Nov. 12-14 -- Quantum Machines, the leading provider of advanced hybrid quantum-classical control solutions, will host AQC25, the second Adaptive Quantum Circuits Conference.
Dec. 1-4 -- QUEST-IS 2025 Quantum Engineering Sciences and Technologies for Industry and Services From Quantum Engineering to Applications for Citizens. EDF Lab, Paris-Saclay, France.
Dec. 9-11 -- Q2B 2025 Silicon Valley Q2B is back for the eighth year in a row, connecting the international quantum community computing ecosystems. The event will feature top academics, industry end users, government representatives and quantum computing vendors from all over the world.

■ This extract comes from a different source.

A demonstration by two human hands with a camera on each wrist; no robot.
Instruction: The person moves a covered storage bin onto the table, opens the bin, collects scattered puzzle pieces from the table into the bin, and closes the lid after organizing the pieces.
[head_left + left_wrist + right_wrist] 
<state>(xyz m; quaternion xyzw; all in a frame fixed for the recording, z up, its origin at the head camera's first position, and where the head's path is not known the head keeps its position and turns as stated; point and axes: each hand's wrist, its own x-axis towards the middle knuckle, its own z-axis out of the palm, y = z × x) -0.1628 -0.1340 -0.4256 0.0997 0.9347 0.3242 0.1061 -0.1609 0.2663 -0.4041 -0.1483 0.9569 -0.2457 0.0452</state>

Dec. 17-18 -- Science Diplomacy - Bridging divides in a fragmented world will be held in Copenhagen, Denmark. The conference explores how science diplomacy can bridge divides and promote innovation, competitiveness, and international cooperation.
Jan 13–14, 2026 -- Quantum.Tech: Commercial Applications of Quantum Computing, Communications and Sensing, Doha, Qatar
January 27 and 28, 2026 -- Qubits 2026 D-Wave is bringing its annual user conference, Qubits, to Boca Raton, Florida. The event will be held at The Boca Raton resort.
April 27-30 -- The Quantum Matter International Conference & Expo (QUANTUMatter2026) will take place at the Barceló Sants Hotel in Barcelona. The conference to foster the incubation of new ideas & collaborations at the forefront of quantum technologies, emerging quantum materials and novel generations of quantum communication protocols, quantum sensing and quantum simulation.